Now, had I contacted them as just another reader and not identified myself as a blogger, I probably would have received some sort of reply. They might have just said something like, “thank you, but we can’t provide that information,” but they would have replied to me.
But because I said I wanted to blog about it, they probably figure it’s OK to just ignore me because I’m less important than one of their readers. I am a blogger, and blog is still a four-letter word in much of the establishment.
Snub me, snub you
I’m also guessing that they looked to see how popular IR Web Report is, using something like Technorati. They’d see there that IR Web Report does not have a huge following or profile, so they’d figure it was safe to just ignore me (and you).
Of course, they have no idea who is reading this. They don’t know that some highly influential corporate decision-makers read IR Web Report. People who make decisions about things like where to spend their company’s advertising dollars and which financial media to pay subscriptions for.

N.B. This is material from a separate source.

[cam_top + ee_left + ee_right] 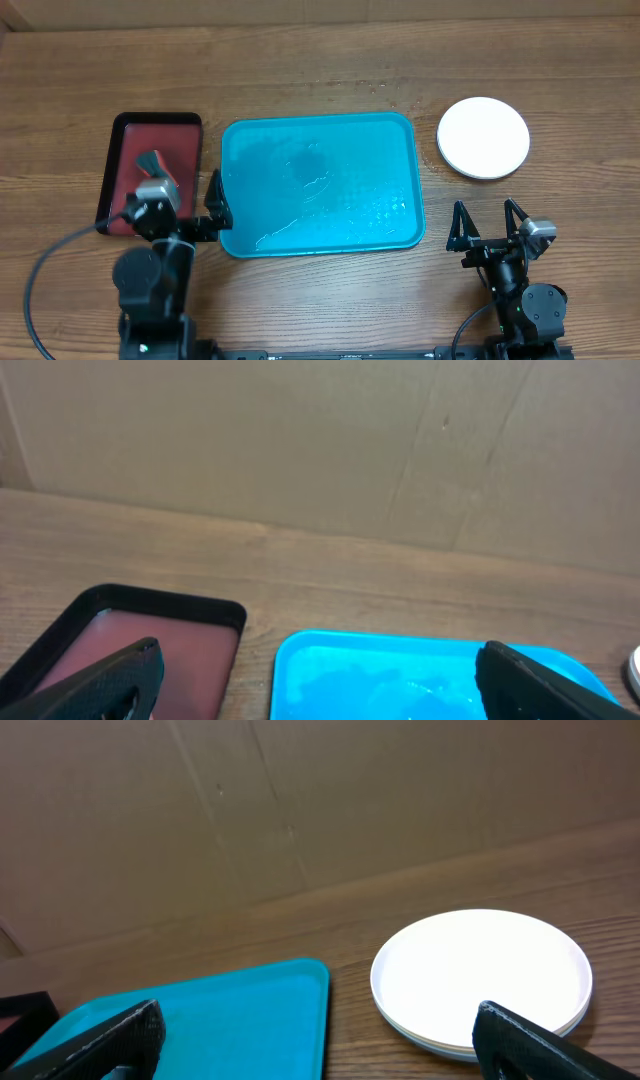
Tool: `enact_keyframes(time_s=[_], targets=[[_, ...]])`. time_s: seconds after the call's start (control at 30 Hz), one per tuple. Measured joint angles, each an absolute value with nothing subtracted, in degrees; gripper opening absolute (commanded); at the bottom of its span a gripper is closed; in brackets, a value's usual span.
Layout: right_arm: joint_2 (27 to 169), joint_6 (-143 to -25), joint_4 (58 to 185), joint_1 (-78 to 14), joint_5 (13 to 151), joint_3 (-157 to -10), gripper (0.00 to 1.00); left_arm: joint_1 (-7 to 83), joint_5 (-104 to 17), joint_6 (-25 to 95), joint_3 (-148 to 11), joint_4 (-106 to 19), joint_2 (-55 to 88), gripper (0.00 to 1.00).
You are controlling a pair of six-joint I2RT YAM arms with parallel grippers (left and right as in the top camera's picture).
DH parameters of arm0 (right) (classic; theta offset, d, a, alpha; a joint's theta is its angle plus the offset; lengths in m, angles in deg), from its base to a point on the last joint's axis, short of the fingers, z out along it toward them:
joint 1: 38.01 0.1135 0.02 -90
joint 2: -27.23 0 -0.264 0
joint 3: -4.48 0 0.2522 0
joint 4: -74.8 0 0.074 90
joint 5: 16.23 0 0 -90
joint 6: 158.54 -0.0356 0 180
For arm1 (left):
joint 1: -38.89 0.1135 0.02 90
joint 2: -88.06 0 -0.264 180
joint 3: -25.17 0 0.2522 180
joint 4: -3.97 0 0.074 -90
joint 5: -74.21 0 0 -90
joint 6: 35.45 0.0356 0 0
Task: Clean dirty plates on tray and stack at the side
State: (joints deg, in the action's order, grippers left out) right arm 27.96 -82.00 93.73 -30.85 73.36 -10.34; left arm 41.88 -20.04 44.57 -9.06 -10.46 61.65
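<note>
Tray [350, 150] lies bare and wet-streaked mid-table, with the left gripper [217, 200] spread open right at its left rim — any swing there could shove it. Plates [483, 137] sit stacked to its right, white on top — the right gripper [487, 222], open and empty nearby, might clip them.

A dark red tray [132, 150] with a black rim lies on the wooden table [320, 70]; a cardboard wall [300, 440] stands behind the table.
</note>
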Motion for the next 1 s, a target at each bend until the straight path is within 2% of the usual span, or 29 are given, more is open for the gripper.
enact_keyframes(time_s=[0.43,0.7,1.0], targets=[[28.0,-82.0,93.7,-30.9,73.3,-10.3,1.00,41.9,-17.3,46.0,9.9,1.7,79.1,1.00],[28.0,-82.0,93.7,-30.9,73.3,-10.3,1.00,41.9,-17.3,46.9,10.9,-3.7,86.9,1.00],[28.0,-82.0,93.7,-30.9,73.3,-10.3,1.00,41.9,-17.8,53.2,10.9,-14.0,87.2,1.00]])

They also have no idea about my relationship with you. They don’t know, for instance, that I rarely recommend or have good things to say about particular products and services and never recommend something I wouldn’t use myself if our roles were reversed. If I said that you should go to their website next time a major European financial story breaks, you will probably believe me and do so.
So why should you change?
Companies like Target are hurting only themselves with their negative attitudes towards bloggers. If you or your company has anywhere near the same attitude towards bloggers, you need to change it quick.
And to prove my point I’m going to show you a picture. It is of the “front page” of a Web service called Techmeme. Techmeme basically tells you at any given time what the most talked about topics are among technology bloggers.

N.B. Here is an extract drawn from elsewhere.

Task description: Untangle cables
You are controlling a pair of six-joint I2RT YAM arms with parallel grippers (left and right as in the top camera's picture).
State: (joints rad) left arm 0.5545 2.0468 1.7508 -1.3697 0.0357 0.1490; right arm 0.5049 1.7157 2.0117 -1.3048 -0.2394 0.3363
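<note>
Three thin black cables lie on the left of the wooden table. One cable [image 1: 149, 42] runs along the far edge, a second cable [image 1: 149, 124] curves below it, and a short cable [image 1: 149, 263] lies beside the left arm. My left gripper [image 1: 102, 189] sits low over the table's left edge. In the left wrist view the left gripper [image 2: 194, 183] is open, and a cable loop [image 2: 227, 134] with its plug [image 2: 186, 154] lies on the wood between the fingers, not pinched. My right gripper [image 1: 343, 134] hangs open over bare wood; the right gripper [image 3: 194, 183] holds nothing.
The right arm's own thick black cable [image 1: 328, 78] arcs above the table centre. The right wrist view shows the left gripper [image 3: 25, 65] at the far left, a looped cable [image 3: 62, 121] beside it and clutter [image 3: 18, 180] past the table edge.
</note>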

Techmeme’s front page is weighted the same way a newspaper front page is. The most important news, or most discussed in this case, is shown at the top of the page with bigger headlines. Less important news appears at the bottom of the page. I took this screenshot because it shows something that is very interesting to me.

As you can see, the main news on Techmeme at the time I took this was Sun Microsystems‘ (NASDAQ: JAVA) acquisition of MySQL AB for around $1 billion. On the same day, however, another tech company, Oracle (NASDAQ: ORCL), announced it was buying BEA Systems for $8 billion (mentioned at the bottom of the screenshot).
Based on traditional definitions of news value, Oracle’s deal was bigger and more important, and that’s how the mainstream media mostly played it the next day.
But to the tech blogging community, Sun’s news was much, much bigger and much more widely discussed. By my reckoning there must be at least a few million unique readers of the blogs and news outlets that were discussing the Sun deal.
There are a variety of reasons for Sun getting so much attention and Oracle getting so little, but one of them is because Sun is an active participant in the blogging community, or “conversation.” Sun treats bloggers with respect, in part I guess because so many senior people at the company blog.
While Oracle also has blogs, its culture is much more closed and subdued and several of its blogs have not been updated in months. CEO Larry Ellison does not blog.
Now look at the screenshot again. How can any company, especially a small company looking to grow mind share and attract attention, afford NOT to have that kind of buzz?